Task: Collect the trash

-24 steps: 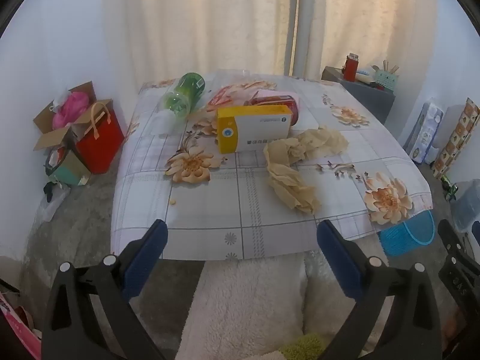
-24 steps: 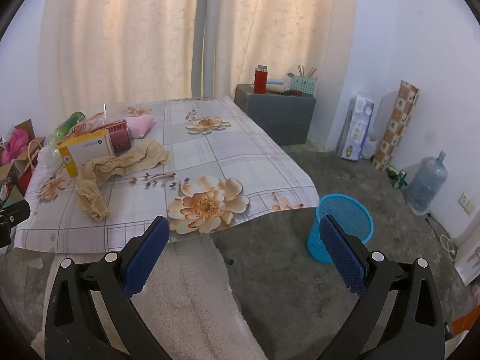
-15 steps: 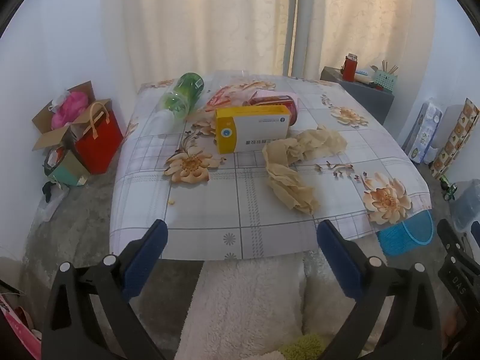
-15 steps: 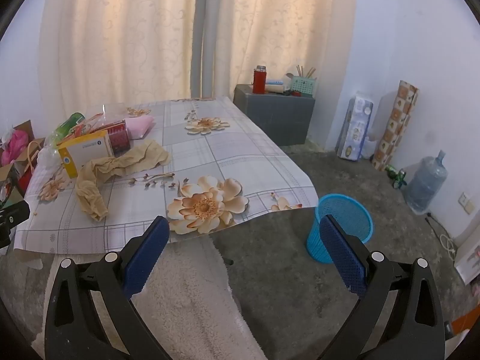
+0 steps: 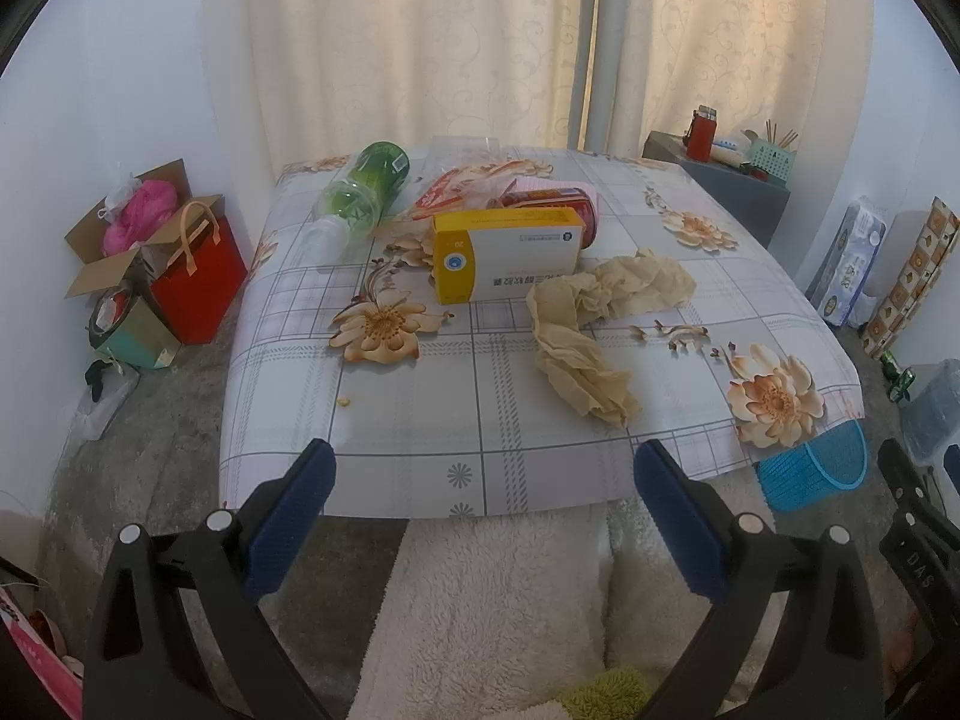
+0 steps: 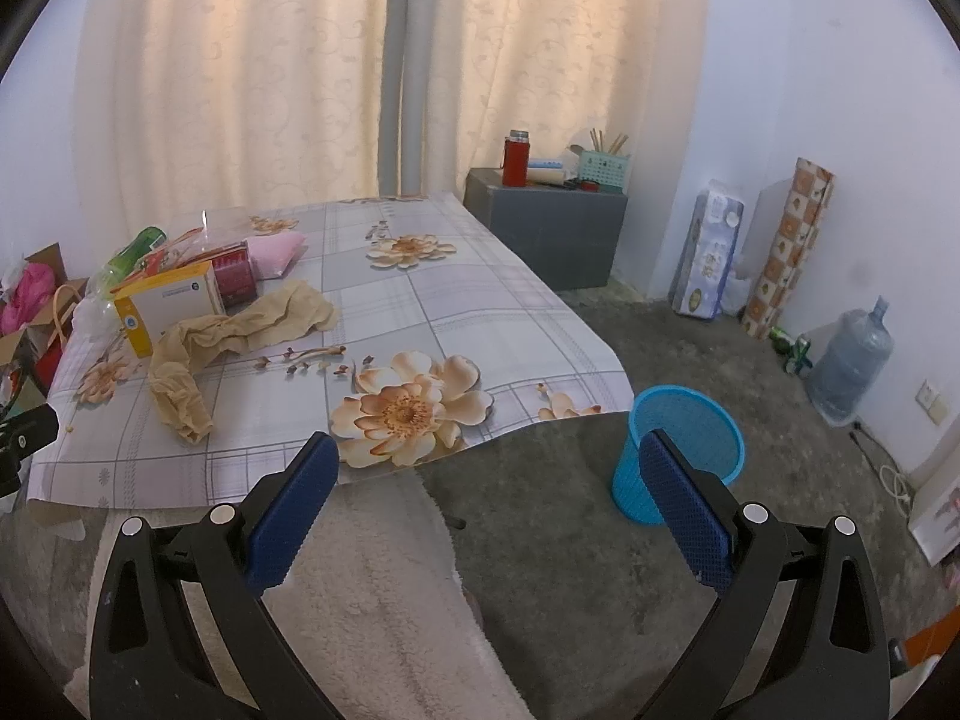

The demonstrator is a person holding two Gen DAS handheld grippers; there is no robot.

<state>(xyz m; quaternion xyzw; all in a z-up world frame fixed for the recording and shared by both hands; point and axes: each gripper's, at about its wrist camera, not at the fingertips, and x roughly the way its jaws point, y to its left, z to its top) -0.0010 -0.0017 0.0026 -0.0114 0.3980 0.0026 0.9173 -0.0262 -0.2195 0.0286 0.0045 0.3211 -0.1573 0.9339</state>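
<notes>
Lived-in home room. Cream patterned curtains point(image 6: 252, 78) across back wall, flower-print plastic cloth over tabletop point(image 6: 480, 312), fluffy white rug point(image 5: 492, 606) on bare concrete floor point(image 6: 690, 360), red paper gift bag point(image 5: 201, 276), large clear water jug point(image 6: 849, 360), pack of tissue rolls point(image 6: 708, 252).

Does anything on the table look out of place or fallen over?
Yes. The green bottle lies on its side at the table's far left corner, and crumpled tan paper sprawls beside the yellow box.
</notes>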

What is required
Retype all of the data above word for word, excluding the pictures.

Output for this exercise
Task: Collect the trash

-24 steps: 
-24 steps: 
-15 steps: 
-15 steps: 
+0 steps: 
+0 steps: 

The demonstrator is a person holding two Gen DAS handheld grippers; there is no robot.

<state>(xyz m; quaternion xyzw; all in a z-up world frame fixed for the recording and shared by both hands; point and axes: each gripper's, at about its wrist camera, not at the fingertips, and x roughly the way its jaws point, y to its left, z to its top) -0.0010 -0.0017 0.0026 -0.0114 0.3980 0.0026 0.9173 -0.0262 -0.2195 0.0286 0.0045 0.3211 -0.1573 0.9339</state>
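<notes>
Lived-in home room. Cream patterned curtains point(image 6: 252, 78) across back wall, flower-print plastic cloth over tabletop point(image 6: 480, 312), fluffy white rug point(image 5: 492, 606) on bare concrete floor point(image 6: 690, 360), red paper gift bag point(image 5: 201, 276), large clear water jug point(image 6: 849, 360), pack of tissue rolls point(image 6: 708, 252).

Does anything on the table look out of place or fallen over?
Yes. The green bottle lies on its side at the table's far left corner, and crumpled tan paper sprawls beside the yellow box.
</notes>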

The exercise requires nothing more.